Document Type

Article

Publication Date

2014

Abstract

Should the United States Constitution be amended to guarantee the right to vote? To the average citizen – and probably many lawyers – this almost certainly would be taken as an absurd question. Most people probably assume that the right to vote is, at least in principle, already guaranteed by the Constitution even if our practices fall short of our ideals. But, in fact, although the Constitution frequently refers to the “right … to vote” – and the Supreme Court’s jurisprudence has long treated voting as a fundamental right – the right to vote per se is nowhere guaranteed.
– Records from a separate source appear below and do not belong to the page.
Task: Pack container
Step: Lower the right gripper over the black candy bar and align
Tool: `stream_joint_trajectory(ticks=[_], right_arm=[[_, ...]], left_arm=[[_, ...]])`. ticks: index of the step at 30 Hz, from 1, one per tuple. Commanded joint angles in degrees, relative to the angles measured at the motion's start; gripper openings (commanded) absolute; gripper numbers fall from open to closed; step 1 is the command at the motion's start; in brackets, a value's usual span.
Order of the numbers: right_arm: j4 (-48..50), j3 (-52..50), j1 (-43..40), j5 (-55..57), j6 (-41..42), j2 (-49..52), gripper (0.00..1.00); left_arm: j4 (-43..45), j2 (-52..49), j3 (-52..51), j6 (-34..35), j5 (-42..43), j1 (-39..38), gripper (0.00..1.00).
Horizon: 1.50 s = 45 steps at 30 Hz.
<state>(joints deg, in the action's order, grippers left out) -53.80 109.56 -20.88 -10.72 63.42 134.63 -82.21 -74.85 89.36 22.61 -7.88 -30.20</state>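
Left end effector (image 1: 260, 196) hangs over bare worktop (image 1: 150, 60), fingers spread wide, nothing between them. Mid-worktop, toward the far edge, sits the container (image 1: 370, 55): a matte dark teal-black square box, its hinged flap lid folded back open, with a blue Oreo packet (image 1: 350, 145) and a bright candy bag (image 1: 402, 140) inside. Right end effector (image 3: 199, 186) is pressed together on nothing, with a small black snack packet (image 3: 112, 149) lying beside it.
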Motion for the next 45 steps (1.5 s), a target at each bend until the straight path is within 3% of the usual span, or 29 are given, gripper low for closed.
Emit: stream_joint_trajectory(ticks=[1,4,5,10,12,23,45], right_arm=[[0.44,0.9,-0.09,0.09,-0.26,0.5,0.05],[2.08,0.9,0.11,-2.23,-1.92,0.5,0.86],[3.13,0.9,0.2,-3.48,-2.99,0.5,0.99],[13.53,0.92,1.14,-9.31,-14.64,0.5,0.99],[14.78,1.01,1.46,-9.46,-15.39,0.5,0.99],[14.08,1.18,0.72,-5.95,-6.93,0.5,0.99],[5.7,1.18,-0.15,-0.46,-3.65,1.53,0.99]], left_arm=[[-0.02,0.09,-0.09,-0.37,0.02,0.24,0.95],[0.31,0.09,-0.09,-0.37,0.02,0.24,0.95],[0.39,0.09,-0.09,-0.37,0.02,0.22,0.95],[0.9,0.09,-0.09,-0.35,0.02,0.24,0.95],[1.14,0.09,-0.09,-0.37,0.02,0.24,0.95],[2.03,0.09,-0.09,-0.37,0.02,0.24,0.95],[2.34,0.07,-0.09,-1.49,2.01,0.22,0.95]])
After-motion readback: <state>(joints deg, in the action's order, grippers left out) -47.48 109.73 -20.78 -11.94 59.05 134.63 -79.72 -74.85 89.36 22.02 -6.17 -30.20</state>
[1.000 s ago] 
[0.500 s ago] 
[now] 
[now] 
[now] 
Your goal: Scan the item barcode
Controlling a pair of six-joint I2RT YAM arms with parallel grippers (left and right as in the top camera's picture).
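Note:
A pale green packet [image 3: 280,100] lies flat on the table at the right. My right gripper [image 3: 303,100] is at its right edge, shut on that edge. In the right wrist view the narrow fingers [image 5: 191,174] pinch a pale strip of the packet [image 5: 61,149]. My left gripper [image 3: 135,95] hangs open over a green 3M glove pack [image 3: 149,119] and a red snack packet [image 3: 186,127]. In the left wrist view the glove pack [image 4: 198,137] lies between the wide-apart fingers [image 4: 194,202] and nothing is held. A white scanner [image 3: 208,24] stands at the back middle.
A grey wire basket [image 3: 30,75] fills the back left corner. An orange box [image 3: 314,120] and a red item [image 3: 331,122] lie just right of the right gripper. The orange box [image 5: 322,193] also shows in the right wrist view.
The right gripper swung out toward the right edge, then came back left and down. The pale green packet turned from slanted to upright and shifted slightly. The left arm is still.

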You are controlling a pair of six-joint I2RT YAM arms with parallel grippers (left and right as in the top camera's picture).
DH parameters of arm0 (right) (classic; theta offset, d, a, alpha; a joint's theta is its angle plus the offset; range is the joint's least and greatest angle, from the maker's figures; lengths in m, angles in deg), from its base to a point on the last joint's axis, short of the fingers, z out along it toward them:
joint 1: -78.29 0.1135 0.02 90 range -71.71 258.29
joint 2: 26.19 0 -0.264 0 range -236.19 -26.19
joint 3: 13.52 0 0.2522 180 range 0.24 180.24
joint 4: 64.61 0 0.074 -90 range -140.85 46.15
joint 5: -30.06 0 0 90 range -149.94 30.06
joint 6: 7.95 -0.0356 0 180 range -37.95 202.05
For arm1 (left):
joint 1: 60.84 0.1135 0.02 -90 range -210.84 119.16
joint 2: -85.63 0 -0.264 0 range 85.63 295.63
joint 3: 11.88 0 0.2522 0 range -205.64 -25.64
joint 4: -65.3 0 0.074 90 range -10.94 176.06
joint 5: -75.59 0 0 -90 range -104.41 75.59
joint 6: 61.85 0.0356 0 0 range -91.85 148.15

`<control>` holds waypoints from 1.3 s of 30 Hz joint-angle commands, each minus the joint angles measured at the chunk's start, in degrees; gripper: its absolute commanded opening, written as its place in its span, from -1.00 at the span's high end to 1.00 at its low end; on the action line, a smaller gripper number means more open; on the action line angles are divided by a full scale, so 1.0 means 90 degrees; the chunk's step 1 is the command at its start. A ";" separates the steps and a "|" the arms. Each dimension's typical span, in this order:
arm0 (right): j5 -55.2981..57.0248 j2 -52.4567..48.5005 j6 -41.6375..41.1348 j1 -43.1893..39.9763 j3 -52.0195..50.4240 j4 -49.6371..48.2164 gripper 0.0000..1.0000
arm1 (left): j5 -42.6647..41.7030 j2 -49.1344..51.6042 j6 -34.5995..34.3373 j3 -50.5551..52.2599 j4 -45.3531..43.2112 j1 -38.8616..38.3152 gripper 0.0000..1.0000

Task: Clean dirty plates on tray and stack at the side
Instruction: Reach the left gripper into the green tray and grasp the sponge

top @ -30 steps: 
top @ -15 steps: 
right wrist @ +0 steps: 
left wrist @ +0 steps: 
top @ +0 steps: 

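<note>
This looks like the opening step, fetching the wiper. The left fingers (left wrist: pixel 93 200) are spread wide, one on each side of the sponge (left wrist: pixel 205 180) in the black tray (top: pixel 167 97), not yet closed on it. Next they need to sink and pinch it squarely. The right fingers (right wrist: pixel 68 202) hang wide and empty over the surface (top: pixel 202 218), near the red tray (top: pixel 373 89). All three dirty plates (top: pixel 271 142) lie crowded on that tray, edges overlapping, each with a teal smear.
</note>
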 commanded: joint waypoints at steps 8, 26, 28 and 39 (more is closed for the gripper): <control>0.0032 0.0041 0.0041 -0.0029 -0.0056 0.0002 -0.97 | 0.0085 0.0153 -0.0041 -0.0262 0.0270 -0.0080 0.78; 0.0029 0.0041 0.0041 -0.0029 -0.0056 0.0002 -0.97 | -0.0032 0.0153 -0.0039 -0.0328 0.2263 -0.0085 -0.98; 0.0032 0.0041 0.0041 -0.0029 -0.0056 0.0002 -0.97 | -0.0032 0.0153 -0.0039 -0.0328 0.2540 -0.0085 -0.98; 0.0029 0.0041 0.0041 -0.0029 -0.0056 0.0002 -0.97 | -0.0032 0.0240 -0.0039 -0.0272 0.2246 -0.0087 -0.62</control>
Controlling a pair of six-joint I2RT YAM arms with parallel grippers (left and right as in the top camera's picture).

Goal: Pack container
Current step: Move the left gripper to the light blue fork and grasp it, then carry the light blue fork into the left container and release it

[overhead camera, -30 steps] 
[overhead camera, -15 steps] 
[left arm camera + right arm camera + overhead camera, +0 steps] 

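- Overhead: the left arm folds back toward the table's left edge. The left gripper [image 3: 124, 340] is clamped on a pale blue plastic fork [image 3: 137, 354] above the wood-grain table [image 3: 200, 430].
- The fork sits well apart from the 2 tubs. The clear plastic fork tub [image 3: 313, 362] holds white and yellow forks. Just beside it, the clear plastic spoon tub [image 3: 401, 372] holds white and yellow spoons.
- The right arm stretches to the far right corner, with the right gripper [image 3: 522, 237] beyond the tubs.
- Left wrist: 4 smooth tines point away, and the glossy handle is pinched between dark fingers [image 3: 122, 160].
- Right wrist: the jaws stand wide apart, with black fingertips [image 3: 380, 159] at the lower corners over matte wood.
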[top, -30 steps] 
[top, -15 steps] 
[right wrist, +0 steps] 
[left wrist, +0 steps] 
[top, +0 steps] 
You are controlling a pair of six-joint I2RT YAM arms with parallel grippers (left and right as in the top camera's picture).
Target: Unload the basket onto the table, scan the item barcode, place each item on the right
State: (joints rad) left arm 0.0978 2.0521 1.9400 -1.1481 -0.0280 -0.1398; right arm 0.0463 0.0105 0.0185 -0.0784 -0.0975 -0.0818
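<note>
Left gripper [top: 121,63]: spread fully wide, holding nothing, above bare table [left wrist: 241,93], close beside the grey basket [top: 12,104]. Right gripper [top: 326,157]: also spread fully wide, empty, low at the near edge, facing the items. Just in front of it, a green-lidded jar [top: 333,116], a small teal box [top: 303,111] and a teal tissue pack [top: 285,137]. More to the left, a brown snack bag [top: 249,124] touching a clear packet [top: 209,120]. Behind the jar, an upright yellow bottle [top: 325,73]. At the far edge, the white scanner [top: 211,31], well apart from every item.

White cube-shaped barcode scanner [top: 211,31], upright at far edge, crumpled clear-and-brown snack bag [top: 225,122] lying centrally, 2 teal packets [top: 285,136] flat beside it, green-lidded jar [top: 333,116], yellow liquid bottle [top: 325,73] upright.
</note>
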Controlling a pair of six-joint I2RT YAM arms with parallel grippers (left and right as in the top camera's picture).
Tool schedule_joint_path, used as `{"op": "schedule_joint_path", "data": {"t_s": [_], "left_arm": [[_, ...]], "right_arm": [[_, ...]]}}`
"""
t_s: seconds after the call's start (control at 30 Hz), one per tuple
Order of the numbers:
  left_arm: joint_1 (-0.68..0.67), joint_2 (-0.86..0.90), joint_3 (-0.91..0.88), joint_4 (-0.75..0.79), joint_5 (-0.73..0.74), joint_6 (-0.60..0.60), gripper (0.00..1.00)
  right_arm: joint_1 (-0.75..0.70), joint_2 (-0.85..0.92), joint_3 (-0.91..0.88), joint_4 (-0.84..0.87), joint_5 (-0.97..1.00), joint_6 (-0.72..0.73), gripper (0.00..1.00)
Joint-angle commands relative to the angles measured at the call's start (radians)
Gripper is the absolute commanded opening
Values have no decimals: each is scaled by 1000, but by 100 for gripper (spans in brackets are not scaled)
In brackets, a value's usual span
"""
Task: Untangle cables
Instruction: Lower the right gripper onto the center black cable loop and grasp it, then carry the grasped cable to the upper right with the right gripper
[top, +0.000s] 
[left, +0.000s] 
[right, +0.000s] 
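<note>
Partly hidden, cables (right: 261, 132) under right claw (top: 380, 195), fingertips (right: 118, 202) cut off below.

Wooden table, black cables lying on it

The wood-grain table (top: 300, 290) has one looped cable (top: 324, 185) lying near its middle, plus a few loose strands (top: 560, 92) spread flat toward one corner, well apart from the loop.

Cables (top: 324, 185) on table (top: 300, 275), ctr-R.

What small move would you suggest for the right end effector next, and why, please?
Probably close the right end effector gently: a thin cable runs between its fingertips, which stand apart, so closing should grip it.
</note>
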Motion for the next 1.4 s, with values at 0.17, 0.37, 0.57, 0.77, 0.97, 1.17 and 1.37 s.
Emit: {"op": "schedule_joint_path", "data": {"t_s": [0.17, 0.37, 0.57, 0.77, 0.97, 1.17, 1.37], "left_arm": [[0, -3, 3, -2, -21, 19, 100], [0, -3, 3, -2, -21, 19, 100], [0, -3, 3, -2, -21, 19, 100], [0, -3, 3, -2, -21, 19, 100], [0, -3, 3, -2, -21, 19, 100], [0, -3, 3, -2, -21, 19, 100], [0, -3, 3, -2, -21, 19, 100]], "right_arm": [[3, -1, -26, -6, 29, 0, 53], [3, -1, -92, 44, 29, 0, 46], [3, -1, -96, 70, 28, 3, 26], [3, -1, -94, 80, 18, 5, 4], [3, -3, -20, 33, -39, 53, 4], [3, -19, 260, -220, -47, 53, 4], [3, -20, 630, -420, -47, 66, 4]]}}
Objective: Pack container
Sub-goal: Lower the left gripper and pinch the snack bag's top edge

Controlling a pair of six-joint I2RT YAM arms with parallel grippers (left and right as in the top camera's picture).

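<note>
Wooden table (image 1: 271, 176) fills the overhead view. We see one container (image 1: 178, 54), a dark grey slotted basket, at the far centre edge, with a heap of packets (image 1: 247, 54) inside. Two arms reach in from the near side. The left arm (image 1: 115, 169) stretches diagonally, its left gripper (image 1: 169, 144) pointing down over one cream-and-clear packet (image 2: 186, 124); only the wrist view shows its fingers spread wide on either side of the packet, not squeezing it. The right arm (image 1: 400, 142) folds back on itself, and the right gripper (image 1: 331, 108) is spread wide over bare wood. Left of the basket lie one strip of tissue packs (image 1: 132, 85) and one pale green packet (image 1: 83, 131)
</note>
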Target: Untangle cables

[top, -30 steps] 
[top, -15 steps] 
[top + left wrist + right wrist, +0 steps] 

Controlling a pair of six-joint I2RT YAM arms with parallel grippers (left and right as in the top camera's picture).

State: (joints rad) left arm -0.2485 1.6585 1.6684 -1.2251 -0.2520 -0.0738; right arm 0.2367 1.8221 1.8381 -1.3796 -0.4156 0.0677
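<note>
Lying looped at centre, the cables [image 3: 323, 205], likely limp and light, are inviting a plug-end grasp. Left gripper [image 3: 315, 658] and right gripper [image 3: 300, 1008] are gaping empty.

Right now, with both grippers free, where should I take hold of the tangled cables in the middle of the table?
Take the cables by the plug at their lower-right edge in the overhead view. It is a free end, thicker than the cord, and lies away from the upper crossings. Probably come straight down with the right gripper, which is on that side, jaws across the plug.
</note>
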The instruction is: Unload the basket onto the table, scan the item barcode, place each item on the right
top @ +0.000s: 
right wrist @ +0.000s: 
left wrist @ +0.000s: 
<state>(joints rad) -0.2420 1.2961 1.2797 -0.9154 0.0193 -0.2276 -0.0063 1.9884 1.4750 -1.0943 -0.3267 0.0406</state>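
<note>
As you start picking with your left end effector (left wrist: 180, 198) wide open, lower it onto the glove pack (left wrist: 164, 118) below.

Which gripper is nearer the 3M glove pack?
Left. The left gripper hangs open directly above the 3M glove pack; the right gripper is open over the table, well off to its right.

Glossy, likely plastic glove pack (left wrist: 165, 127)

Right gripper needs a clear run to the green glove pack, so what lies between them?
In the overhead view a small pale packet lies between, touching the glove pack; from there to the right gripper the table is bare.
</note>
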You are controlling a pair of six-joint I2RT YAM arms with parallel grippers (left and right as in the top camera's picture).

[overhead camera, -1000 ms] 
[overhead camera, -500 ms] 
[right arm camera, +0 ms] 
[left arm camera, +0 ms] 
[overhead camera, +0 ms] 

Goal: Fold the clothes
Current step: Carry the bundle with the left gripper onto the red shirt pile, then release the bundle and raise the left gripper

A right-to-vote amendment would, in the words of the Reverend Jesse Jackson, “[p]ut the right to vote into the Constitution.” Given the fundamental place of the right to vote in our thinking about democracy, that sounds like an incontestably good idea. But the issue is not as simple as that. Amending the Constitution is sufficiently onerous – requiring initial approval by two-thirds of both the House of Representatives and of the Senate, followed by the ratification by the legislatures of three-fourths of the states – that only twenty-seven amendments have been ratified in the 226 years since the Constitution came into effect, with only two amendments taking effect in the last forty-five years. Securing the passage and ratification of a right-to-vote amendment would involve a major effort of political will. Would it be worth the effort?